▸ Task to carry out:
Type out all the data below, word for word.

▸ Data excerpt:
Segment Open

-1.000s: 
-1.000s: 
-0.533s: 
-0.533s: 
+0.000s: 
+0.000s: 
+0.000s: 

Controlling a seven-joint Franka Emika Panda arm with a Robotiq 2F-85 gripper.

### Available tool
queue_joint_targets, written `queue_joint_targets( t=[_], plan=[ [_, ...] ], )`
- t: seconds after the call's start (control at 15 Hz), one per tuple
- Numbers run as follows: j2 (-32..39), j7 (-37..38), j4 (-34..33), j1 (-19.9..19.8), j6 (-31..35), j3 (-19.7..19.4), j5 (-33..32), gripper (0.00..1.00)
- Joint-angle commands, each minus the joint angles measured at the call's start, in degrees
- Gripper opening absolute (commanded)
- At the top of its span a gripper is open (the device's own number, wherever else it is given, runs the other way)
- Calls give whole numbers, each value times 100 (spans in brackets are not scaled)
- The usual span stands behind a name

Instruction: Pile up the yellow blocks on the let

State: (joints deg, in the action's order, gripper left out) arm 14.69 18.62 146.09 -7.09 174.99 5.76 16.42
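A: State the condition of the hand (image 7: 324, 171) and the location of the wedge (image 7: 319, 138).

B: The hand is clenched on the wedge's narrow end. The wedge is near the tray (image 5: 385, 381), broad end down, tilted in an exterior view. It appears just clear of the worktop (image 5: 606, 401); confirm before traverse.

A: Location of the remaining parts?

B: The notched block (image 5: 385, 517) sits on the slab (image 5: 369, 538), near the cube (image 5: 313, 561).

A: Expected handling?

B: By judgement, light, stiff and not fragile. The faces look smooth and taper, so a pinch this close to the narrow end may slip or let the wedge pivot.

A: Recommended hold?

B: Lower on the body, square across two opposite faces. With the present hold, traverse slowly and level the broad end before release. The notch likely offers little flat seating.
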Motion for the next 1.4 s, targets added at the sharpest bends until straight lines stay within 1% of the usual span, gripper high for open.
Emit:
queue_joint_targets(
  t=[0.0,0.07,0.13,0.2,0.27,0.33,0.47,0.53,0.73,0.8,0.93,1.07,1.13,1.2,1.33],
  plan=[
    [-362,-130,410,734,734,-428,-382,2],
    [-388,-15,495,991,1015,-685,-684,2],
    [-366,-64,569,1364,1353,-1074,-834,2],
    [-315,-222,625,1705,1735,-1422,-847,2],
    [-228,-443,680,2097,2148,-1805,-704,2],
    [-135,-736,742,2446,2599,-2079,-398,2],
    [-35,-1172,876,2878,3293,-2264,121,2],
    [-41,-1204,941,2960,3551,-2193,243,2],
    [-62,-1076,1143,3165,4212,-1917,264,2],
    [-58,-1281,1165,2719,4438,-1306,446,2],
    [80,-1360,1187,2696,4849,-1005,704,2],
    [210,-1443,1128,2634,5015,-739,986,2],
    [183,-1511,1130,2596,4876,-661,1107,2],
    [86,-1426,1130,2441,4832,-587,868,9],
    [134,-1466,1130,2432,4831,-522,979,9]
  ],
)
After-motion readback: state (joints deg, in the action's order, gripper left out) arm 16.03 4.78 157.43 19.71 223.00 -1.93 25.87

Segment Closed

▸ Response area:
-1.000s: 
-1.000s: 
-0.533s: 
-0.533s: 
+0.000s: 
+0.000s: 
+0.000s: 

Controlling a seven-joint Franka Emika Panda arm with a Robotiq 2F-85 gripper.

### Available tool
queue_joint_targets, written `queue_joint_targets( t=[_], plan=[ [_, ...] ], )`
- t: seconds after the call's start (control at 15 Hz), one per tuple
- Numbers run as follows: j2 (-32..39), j7 (-37..38), j4 (-34..33), j1 (-19.9..19.8), j6 (-31..35), j3 (-19.7..19.4), j5 (-33..32), gripper (0.00..1.00)
- Joint-angle commands, each minus the joint angles measured at the call's start, in degrees
- Gripper opening absolute (commanded)
- At the top of its span a gripper is open (the device's own number, wherever else it is given, runs the other way)
- Calls give whole numbers, each value times 100 (spans in brackets are not scaled)
- The usual span stands behind a name

Instruction: Pile up the yellow blocks on the let

State: (joints deg, in the action's order, gripper left out) arm 14.69 18.62 146.09 -7.09 174.99 5.76 16.42
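A: State the condition of the hand (image 7: 324, 171) and the location of the wedge (image 7: 319, 138).

B: The hand is clenched on the wedge's narrow end. The wedge is near the tray (image 5: 385, 381), broad end down, tilted in an exterior view. It appears just clear of the worktop (image 5: 606, 401); confirm before traverse.

A: Location of the remaining parts?

B: The notched block (image 5: 385, 517) sits on the slab (image 5: 369, 538), near the cube (image 5: 313, 561).

A: Expected handling?

B: By judgement, light, stiff and not fragile. The faces look smooth and taper, so a pinch this close to the narrow end may slip or let the wedge pivot.

A: Recommended hold?

B: Lower on the body, square across two opposite faces. With the present hold, traverse slowly and level the broad end before release. The notch likely offers little flat seating.
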Motion for the next 1.4 s, targets added at the sharpest bends until straight lines stay within 1% of the usual span, gripper high for open.
Emit:
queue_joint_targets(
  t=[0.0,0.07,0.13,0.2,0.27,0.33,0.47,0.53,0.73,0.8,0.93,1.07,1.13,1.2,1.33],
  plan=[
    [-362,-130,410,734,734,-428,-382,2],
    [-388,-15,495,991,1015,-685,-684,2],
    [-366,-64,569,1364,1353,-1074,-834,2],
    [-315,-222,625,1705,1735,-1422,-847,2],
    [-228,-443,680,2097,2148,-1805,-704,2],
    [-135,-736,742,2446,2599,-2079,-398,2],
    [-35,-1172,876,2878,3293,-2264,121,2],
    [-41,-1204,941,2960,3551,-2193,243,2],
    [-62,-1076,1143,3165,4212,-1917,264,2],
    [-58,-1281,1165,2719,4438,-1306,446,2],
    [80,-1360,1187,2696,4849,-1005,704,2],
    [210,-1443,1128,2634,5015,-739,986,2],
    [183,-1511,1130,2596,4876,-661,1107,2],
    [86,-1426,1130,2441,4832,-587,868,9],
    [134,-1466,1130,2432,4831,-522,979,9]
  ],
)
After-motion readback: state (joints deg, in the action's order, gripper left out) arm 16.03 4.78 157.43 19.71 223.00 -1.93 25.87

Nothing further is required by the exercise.